In The Shower we watch the outside of a plastic curtain sway with the trickling water of a shower. For ten minutes, Gretchen Reynolds shares a simple, intimate ritual. It is short. It is clear. It feels like a shared cleansing. 

An alarm clock rings with muffled bells. Cynthia Post Hunt runs up the stairs with great urgency. She resets the alarm, picks up a pillow and bangs it against the ground. The piece has begun in media res — we are thrown into the action of a critical situation. Things feels earnest and desperate. There are two cameras set up in the space. One faces down the stairs and captures Cynthia straight on as she charges up the steps. The second camera faces perpendicular to the second landing and captures Hunt when she arrives. The first camera bears witness to rushed physicality. By contrast, the second camera shows a resetting. In this shot, we see a different tenderness as the white curtains draped around the windows billow in grand arcs. 

The cycle repeats in small bursts. Hunt leans against the staircase, waiting. When the alarm rings suddenly, Hunt runs in rapid, striking steps around the stairs, returns to the landing, stops the alarm, picks up the pillow and pounds it against the floor in grand bursts. Hunt indicated that this piece was created in the wake of her grandfather’s passing as a reimagining of his last breath. I was ruminating on the cyclical nature of breath and Hunt’s rapid, heavy movements, when the pillow burst and a flood of feathers swarmed the hallway swallowing the camera. In a moment of distress, Hunt began to stuff the feathers back into the white bag in anxious, quick movements. Then the alarm sounded and Hunt was running again.

I was struck by the spaces of waiting — these moments of stillness suspended in time. This piece captures the progression to death in such an honest, vulnerable way. There are repetitive cycles that combine long periods of stillness, followed by urgency which leads into shocking violence. As time passes, Hunt strikes the pillow against the floor with greater gusts of force. An absurd number of feathers overflow into the space. There is an unfolding level of chaos. My heart beat pounds alongside Hunt’s footsteps. 

Often death is characterized as a slow and silent process, yet Hunt acknowledges the presence of violence and volatility that often exists in the dying body (and in the emotions of loved ones.) As the last several feathers burst out of the pillow case, the chat erupts in exclamations. Hunt picks up the empty fabric and smooths it with her arms over and over again. It was 9am on Saturday morning and I felt so connected to this community of attendees in the chat. We seemed to all breathe together in an unexpected, virtual kinship as the last feathers drifted down the stairs. 

In Tell Me Something Good! Alex Barbier takes a moment to celebrate individuals in their achievements, self-proclaimed successes, and general existence. Prior to the afternoon performance, Barbier had circulated an online form asking people to submit their good news, everything from graduations, to new pets, to surviving another day in this world. As the performance began, Barbier was wearing a full-length red jumpsuit with matching, red silk gloves and red lipstick.

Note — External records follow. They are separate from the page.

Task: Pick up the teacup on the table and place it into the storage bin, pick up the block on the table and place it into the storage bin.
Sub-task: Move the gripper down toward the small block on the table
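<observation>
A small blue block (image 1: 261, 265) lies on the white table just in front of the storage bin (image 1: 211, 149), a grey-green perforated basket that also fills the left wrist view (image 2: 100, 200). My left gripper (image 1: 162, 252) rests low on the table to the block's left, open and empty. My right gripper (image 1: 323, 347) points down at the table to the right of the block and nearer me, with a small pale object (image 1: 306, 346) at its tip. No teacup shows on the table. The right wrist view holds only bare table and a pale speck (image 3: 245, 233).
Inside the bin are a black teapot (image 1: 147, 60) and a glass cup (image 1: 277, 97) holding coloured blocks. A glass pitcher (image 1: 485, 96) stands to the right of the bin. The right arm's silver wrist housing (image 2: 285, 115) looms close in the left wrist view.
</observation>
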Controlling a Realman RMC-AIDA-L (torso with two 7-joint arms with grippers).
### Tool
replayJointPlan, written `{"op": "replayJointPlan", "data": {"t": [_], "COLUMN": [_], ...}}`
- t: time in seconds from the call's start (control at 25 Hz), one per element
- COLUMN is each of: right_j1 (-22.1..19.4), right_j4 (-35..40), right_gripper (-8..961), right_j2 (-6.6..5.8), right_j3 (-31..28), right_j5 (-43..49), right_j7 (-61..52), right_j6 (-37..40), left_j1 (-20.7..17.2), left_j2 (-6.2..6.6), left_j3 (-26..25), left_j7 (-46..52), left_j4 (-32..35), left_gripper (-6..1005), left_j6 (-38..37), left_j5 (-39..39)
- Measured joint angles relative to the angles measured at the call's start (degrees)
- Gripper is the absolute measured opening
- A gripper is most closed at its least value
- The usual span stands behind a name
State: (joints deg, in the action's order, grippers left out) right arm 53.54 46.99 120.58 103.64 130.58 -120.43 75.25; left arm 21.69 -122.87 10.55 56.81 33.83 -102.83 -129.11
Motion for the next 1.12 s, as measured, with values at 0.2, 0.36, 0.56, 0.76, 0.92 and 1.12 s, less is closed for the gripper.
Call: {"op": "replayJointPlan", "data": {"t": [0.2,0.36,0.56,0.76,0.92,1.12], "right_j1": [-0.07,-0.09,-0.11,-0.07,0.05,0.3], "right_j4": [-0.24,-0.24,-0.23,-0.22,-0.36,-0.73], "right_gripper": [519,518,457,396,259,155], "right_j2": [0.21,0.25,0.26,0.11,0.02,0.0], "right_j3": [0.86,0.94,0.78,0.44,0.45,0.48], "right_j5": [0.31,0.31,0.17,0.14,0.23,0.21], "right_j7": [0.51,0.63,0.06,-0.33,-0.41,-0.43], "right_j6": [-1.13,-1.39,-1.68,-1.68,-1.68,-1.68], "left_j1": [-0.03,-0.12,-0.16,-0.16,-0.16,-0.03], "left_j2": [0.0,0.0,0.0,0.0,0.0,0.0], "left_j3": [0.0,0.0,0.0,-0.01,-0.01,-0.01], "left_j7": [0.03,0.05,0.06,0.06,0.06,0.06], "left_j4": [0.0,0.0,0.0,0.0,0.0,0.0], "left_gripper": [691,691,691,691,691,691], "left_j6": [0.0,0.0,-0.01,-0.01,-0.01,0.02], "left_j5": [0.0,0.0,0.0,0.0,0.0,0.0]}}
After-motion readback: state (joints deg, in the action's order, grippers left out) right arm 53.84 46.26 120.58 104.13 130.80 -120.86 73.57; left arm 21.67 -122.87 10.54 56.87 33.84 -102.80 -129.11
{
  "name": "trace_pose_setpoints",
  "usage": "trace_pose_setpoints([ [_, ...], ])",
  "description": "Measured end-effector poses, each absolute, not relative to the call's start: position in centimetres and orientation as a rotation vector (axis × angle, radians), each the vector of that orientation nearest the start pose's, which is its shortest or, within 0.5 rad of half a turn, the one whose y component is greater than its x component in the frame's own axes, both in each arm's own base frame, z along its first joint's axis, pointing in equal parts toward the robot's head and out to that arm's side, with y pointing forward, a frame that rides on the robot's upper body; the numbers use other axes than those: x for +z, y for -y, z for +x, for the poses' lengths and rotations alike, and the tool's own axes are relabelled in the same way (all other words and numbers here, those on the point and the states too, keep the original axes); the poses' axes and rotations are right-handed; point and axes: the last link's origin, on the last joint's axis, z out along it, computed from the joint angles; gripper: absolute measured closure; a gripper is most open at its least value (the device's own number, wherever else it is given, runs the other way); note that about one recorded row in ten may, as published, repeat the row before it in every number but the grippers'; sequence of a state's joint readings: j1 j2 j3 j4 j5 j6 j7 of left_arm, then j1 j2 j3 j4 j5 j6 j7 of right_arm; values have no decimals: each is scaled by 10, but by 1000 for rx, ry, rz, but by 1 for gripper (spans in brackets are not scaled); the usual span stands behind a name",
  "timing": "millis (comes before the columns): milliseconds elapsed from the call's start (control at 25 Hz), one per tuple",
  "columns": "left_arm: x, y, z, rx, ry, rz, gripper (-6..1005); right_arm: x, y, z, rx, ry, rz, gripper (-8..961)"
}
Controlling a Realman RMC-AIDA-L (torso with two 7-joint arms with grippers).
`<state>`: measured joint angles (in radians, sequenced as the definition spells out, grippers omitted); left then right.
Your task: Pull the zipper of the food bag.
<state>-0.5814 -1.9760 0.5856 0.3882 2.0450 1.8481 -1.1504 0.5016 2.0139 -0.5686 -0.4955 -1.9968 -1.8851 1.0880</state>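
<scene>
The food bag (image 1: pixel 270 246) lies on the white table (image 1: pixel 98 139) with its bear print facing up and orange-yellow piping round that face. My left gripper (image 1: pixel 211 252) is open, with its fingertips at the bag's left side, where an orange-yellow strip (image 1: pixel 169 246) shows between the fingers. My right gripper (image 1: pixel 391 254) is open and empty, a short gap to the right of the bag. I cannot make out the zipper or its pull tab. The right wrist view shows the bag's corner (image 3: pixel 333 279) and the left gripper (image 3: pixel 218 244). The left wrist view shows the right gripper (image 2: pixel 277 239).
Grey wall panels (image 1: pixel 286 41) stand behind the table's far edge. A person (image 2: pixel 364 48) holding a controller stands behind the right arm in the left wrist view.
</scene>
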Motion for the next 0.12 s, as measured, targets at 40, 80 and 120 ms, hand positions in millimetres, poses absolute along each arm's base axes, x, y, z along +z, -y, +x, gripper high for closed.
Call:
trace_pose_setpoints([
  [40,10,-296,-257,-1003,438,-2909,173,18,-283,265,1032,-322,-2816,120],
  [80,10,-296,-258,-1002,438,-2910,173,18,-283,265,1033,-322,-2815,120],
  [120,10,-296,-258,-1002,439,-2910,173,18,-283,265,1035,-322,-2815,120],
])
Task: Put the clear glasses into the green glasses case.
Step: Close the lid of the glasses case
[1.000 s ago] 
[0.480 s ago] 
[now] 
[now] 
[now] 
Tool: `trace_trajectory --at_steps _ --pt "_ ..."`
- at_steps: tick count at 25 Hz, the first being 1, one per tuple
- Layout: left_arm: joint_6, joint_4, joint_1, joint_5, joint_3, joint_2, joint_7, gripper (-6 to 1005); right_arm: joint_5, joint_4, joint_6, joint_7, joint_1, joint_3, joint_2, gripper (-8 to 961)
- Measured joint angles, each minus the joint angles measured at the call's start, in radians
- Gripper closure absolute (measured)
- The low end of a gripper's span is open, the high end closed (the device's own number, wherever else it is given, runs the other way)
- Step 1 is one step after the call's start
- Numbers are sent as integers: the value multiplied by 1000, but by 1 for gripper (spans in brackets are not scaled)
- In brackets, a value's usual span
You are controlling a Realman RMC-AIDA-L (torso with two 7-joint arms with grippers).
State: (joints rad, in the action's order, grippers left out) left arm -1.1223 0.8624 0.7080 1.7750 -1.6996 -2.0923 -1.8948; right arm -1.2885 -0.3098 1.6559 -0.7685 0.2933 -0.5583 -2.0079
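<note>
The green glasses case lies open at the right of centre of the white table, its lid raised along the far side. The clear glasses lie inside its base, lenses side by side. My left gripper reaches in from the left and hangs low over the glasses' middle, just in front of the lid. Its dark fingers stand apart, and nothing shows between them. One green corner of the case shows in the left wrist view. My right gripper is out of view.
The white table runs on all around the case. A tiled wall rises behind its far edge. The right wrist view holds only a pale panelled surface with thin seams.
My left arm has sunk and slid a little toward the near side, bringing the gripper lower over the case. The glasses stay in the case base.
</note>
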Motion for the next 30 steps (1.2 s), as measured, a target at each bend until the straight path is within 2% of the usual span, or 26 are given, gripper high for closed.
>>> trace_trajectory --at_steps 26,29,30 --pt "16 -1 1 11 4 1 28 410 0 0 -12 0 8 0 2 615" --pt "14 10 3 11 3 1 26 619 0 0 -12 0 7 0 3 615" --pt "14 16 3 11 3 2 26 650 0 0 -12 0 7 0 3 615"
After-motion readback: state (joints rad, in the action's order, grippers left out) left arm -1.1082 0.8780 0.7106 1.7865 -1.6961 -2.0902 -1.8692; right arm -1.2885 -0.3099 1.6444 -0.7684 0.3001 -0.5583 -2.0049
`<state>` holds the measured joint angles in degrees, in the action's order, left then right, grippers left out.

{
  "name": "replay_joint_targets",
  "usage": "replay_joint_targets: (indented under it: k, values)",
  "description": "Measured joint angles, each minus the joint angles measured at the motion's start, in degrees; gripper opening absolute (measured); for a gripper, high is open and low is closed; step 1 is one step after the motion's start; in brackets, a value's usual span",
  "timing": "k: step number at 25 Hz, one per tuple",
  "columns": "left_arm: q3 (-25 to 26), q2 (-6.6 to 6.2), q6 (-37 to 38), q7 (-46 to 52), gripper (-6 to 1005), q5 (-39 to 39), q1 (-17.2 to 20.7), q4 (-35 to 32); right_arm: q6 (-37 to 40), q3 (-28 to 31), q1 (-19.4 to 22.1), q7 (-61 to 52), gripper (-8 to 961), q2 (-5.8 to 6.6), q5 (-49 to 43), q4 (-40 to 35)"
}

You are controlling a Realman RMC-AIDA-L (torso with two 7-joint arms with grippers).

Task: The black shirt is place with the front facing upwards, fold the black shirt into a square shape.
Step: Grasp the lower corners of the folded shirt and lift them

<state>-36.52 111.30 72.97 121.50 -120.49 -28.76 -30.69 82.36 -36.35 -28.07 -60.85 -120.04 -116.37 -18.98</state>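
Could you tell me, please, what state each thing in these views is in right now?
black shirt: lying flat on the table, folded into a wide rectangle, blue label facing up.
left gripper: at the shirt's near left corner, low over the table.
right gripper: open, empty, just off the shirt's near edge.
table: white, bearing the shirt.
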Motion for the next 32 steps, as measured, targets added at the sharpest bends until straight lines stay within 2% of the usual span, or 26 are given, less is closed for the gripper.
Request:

The room was decorated floor to ceiling with rose gold streamers, creating the aesthetic of a DIY awards ceremony. 

The performance involved a cyclical process; Barbier opens an envelope, reads a piece of good news, spins a colorful wheel with puffy paint instructions, and then initiates a celebratory ritual. This structure offered a little chance, a little bit of unpredictability, and a great deal of playfulness. As an audience member on the other side of Vimeo, I felt invited to participate and celebrate. The chat was filled with bursts of exclamation as we collectively recognized and applauded the good news of strangers. 

Through the course of the performance, we celebrated a person who had “intentionally prioritized their needs” with a two-minute round of applause, recognized a fully vaccinated family with a champagne toast, and uplifted someone who had continued to be a creative moving body when they just wanted to cry in bed. I was struck by how comforting it was to celebrate individuals for the smallest moments of existing within the pandemic. In a time that has felt disconnected and remarkably difficult, it felt like a radical act to uplift moments of light in a shared corner of virtual community.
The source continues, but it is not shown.